§ BRIEF
The answer must consist of every line from the data that holds "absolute".

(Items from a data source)
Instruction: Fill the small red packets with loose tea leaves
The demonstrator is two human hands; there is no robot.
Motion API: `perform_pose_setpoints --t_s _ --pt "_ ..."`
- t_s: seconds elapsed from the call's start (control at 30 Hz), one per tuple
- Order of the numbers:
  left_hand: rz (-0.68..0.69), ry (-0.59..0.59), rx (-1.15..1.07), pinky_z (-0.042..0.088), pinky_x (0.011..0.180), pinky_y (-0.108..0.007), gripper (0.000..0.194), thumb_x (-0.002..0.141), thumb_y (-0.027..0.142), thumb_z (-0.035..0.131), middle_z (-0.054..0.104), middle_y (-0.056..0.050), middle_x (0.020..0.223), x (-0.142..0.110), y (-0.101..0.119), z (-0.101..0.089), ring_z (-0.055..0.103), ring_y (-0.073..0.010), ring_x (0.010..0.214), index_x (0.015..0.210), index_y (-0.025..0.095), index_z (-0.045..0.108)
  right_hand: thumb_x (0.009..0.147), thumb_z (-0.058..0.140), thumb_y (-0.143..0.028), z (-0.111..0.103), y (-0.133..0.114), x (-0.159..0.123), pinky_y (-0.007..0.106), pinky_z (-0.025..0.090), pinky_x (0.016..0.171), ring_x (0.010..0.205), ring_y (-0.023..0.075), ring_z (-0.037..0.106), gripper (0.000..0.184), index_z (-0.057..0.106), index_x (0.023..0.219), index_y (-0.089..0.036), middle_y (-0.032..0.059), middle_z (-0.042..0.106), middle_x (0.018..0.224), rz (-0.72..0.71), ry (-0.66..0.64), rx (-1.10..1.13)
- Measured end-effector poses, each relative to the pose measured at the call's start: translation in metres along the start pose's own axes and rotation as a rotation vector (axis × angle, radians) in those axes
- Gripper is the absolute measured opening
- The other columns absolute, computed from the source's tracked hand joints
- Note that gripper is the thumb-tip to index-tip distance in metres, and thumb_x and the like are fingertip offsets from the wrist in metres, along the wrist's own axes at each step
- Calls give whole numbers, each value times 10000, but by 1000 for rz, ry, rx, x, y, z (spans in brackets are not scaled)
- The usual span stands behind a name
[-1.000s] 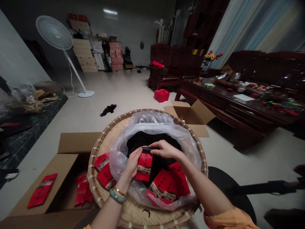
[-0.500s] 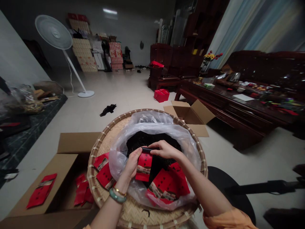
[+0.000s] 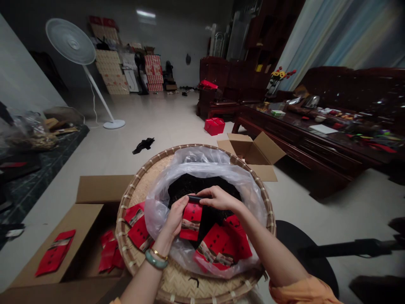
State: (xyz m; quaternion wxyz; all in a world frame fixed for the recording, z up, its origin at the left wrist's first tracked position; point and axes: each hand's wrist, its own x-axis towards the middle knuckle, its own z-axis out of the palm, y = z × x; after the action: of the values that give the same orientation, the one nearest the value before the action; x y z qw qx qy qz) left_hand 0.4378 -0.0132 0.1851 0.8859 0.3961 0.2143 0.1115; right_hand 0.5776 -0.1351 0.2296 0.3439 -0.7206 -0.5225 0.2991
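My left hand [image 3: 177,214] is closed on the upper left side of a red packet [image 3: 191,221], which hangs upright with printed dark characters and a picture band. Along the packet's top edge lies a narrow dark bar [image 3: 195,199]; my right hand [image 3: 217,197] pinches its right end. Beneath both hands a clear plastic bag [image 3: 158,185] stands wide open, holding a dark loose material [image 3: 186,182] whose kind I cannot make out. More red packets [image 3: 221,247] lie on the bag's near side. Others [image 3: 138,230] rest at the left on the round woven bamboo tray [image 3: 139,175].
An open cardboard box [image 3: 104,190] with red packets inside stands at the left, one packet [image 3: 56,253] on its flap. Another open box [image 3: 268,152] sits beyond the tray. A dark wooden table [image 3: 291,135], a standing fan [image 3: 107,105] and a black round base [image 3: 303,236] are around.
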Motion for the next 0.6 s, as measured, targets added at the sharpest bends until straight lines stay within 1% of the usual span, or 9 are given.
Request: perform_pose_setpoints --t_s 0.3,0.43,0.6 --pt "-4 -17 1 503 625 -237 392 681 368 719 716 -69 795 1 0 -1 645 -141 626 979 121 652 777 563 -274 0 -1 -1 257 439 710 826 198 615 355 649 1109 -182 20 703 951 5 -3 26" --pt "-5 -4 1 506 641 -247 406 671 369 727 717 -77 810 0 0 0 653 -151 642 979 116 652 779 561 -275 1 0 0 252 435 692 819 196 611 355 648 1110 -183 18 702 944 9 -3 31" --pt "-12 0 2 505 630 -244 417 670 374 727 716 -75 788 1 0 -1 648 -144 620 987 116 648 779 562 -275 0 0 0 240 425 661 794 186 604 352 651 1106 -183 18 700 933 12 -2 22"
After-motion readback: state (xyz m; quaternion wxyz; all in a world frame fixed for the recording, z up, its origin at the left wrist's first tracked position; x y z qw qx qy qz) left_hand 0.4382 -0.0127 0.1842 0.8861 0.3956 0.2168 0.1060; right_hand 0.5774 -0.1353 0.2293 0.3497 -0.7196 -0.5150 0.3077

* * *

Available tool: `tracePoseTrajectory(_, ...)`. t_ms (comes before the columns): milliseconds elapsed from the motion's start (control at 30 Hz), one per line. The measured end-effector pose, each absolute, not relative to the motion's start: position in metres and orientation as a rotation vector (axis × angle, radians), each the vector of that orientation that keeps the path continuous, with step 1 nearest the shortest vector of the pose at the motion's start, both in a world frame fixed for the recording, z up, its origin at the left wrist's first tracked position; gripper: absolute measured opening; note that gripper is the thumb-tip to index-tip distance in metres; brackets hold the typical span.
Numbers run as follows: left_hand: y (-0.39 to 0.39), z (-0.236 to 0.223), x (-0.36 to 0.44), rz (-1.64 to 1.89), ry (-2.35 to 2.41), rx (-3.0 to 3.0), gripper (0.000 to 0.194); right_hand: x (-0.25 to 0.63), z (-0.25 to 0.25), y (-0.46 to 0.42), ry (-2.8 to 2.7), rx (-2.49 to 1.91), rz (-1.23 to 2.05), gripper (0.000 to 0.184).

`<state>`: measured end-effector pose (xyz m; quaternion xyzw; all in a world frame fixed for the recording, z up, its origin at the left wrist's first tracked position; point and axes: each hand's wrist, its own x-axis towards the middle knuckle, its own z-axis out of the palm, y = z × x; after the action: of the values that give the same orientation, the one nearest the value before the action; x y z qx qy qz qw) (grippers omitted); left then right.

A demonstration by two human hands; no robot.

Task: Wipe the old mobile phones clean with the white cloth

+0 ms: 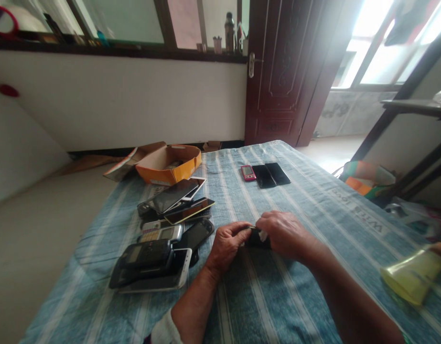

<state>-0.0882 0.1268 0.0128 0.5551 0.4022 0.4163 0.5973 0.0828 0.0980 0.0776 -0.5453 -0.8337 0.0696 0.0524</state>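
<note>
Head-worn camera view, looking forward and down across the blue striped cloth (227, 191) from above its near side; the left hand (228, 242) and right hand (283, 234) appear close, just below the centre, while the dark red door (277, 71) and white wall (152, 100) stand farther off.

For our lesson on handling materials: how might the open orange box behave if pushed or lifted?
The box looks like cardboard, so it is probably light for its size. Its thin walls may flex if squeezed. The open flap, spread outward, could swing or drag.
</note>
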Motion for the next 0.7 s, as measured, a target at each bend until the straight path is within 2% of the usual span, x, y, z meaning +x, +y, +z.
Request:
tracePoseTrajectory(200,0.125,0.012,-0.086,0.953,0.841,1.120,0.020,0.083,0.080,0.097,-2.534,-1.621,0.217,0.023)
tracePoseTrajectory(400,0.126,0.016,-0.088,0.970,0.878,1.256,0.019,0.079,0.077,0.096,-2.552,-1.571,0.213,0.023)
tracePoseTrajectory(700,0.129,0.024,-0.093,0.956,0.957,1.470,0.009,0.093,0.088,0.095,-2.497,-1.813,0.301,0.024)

§ SOLUTION
- Gripper is the absolute measured opening
- The other columns absolute, computed from the source's tracked hand joints
Available tool: `tracePoseTrajectory(_, ...)`. t_ms (comes before the columns): milliseconds elapsed from the motion's start (control at 30 Hz), one per line. The measured end-effector pose, each absolute, not relative to the motion's start: position in metres and orientation as a rotation vector (axis × angle, radians), each the vector of that orientation that keeps the path continuous, with step 1 nearest the shortest vector of the pose at the motion's start, both in a world frame fixed for the recording, z up, its origin at the left wrist's first tracked position; gripper: absolute measured opening; note that gripper is the thumb-tip to index-tip distance in metres; brackets hold the typical span.

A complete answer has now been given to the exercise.